_ASSIGNED TASK_:
Nothing in the data should be left out or altered when it is retyped.

_RECORDED INFORMATION_:
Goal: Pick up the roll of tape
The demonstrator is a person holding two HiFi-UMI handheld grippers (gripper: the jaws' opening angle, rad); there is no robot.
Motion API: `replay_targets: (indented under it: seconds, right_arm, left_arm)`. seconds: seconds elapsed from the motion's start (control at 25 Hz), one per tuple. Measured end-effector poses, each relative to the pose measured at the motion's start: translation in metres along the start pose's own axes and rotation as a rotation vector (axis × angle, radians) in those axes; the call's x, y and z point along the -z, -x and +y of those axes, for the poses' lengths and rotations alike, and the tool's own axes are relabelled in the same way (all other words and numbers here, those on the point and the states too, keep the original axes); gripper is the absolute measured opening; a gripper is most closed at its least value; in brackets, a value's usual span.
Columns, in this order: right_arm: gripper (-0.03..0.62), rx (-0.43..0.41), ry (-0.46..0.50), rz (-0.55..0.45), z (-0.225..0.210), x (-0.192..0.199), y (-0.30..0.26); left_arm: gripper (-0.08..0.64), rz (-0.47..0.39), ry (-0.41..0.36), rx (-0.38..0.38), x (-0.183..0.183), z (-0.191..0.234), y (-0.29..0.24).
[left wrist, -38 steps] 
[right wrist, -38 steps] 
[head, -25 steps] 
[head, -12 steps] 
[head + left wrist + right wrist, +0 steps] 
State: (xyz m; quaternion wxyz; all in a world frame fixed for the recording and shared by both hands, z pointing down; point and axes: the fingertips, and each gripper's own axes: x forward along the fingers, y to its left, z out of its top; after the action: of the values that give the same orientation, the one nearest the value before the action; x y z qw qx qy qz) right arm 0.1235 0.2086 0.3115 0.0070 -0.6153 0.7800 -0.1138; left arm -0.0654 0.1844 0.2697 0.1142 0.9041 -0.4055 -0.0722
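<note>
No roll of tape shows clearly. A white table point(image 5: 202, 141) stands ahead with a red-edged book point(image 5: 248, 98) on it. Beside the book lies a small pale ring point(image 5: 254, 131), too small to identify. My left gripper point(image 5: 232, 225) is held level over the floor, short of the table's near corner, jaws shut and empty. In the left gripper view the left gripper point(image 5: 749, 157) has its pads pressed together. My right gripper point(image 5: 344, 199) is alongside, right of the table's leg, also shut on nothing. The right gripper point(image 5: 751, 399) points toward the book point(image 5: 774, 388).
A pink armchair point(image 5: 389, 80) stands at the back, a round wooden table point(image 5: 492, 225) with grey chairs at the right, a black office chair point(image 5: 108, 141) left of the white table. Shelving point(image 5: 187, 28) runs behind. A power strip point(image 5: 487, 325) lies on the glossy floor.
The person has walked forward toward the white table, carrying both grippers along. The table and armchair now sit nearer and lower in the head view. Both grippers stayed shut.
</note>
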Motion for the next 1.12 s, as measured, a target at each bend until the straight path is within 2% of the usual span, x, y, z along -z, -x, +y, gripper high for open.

_FINISHED TASK_:
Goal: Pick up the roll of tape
The demonstrator is a person holding two HiFi-UMI handheld grippers (gripper: the jaws' opening angle, rad); there is no robot.
Motion API: `replay_targets: (indented under it: seconds, right_arm, left_arm)`. seconds: seconds elapsed from the motion's start (control at 25 Hz), one per tuple. Measured end-effector poses, each relative to the pose measured at the motion's start: translation in metres along the start pose's own axes and rotation as a rotation vector (axis × angle, radians) in those axes; the call's x, y and z point along the -z, -x and +y of those axes, for the poses' lengths and rotations alike, and the tool's own axes are relabelled in the same way (all other words and numbers here, those on the point and the states too, keep the original axes); gripper is the absolute measured opening; a gripper is most closed at its least value; in brackets, a value's usual span.
Columns, in this order: right_arm: gripper (-0.03..0.62), rx (-0.43..0.41), ry (-0.46..0.50), rz (-0.55..0.45), z (-0.225..0.210), x (-0.192..0.199), y (-0.30..0.26); left_arm: gripper (-0.08..0.64), rz (-0.47..0.39), ry (-0.41..0.36), rx (-0.38..0.38), x (-0.183..0.183), z (-0.191..0.234), y (-0.29..0.24).
[left wrist, -38 steps] 
[right wrist, -38 steps] 
[head, -25 steps] 
[head, -12 steps] 
[head + left wrist + right wrist, +0 steps] 
State: (xyz m; quaternion wxyz; all in a world frame fixed for the recording and shared by both hands, z pointing down; point and axes: the fingertips, and each gripper's own axes: x forward along the fingers, y to its left, z out of its top; after the action: of the values that give the same orientation, the one nearest the value before the action; x y z qw qx qy qz) right arm 0.1235 0.2086 0.3115 0.0070 -0.6153 0.7800 -0.1138; left arm -0.0654 0.1844 0.2697 0.1142 0.9041 -0.4055 -0.0722
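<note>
No roll of tape shows clearly. A white table point(image 5: 202, 141) stands ahead with a red-edged book point(image 5: 248, 98) on it. Beside the book lies a small pale ring point(image 5: 254, 131), too small to identify. My left gripper point(image 5: 232, 225) is held level over the floor, short of the table's near corner, jaws shut and empty. In the left gripper view the left gripper point(image 5: 749, 157) has its pads pressed together. My right gripper point(image 5: 344, 199) is alongside, right of the table's leg, also shut on nothing. The right gripper point(image 5: 751, 399) points toward the book point(image 5: 774, 388).
A pink armchair point(image 5: 389, 80) stands at the back, a round wooden table point(image 5: 492, 225) with grey chairs at the right, a black office chair point(image 5: 108, 141) left of the white table. Shelving point(image 5: 187, 28) runs behind. A power strip point(image 5: 487, 325) lies on the glossy floor.
The person has walked forward toward the white table, carrying both grippers along. The table and armchair now sit nearer and lower in the head view. Both grippers stayed shut.
</note>
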Motion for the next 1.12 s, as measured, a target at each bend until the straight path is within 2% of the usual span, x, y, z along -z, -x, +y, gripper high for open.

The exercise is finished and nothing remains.